Whilst looking for an example of a plant which uses C4 photosynthesis for the coming term’s plant physiology lectures in Durham, I came across a familiar-looking image. A plant which glories in the name of Borszczowia aralocaspica looks very like the pretty plant I speculated about in February’s blog post – CAM, CAM, CAM. Both have tiny, fleshy, cylindrical leaves and Borszczowia is described as a halophyte (salt-tolerant plant) growing in the deserts of Central Asia.

Borszczowia aralocaspica

Borszczowia aralocaspica. 


My mystery plant

Somewhat to my surprise, Borszczowia turns out to be a member of the Chenopodiaceae, a family which in the UK includes familiar ‘weeds’ such as Fat-hen and Good-King-Henry, but also the glasswort or Salicornia which we sometimes buy from the fishmonger in the market as a tasty treat with fish.

Anyway, it turns out that there is a relative of Borszczowia called Halogeton glomeratus, found from Afghanistan to Kashmir and Ladakh, and my mystery plant seems to fit the bill.

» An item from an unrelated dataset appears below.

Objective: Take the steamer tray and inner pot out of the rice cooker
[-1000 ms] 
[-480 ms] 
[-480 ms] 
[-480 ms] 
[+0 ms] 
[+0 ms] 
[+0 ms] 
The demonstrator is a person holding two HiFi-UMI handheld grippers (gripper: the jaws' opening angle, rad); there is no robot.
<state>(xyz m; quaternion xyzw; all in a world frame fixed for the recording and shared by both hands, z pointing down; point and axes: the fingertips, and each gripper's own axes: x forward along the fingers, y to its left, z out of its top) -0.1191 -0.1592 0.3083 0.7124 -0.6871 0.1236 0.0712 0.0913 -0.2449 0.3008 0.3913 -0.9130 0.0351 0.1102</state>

What is more surprising is to find out that Halogeton is regarded as an invasive, toxic weed by the US department of Agriculture. Introduced into Nevada from Asia during the early 1930s, Halogeton is now held responsible for the deaths of large numbers of sheep in the western states. It spreads easily along roadsides and in arid and semi-arid regions, outcompeting more desirable species.

The plant’s toxicity comes from sodium and potassium oxalates which it accumulates to deter herbivores but another problem is its ability to accumulate salts from the soil. By sequestering salts safely in its tissue (in cell vacuoles and specialised water storage cells) Halogeton, like other halophytes, can tolerate levels of salinity in the soil which most plants cannot; something else it has in common with Salicornia. It can tolerate alkaline soils for similar reasons. This means that, when the plants die, the accumulated salts leach out and are deposited on the soil surface, inhibiting the germination and establishment of non-halophyte seedlings. Halogeton thus gets a head start in the competition for light and water.

The plant is well adapted for a harsh, arid environment with its reduced, fleshy leaves. It sports a tap root up to 50 cm long to help anchor it in disturbed ground and to make sure it has access to whatever water is present deep in the soil. What look like pretty pink flowers are actually bracts, with a tiny flower located in the centre of each cluster, rather like Poinsettia or Bougainvillea ‘flowers’.

Halogeton glomeratus flowers

The plant produces many, very tiny seeds which are easily dispersed by traffic and animal movement, especially where the ground is disturbed by road maintenance. It is no coincidence that we found it alongside the notoriously-unstable Zoji La pass in Kashmir, which has to be regraded every spring when the road reopens after winter snows have melted. The seeds germinate very rapidly on coming in contact with water.

Zoji La pass

Incidentally, it looks like I was wrong in guessing that Halogeton is a CAM plant. In fact, it is known to use C4 photosynthesis, a modified version of the standard process designed to help concentrate carbon dioxide when its concentration is low and when temperatures are high. Unlike CAM plants though, the stomata still open during the day rather than at night. More of this anon, perhaps…


USDA Plant Guide:

USDA (1965) : Ecological and physiological factors influencing the chemical control of Halogeton glomeratus. Technical bulletin No. 1325.


  1. Super when you come across something like that, which solves a problem!
    It reminded me of a flower I saw in the Tablas de Daimiel, a wetland in mid-Spain, last October but couldn’t place.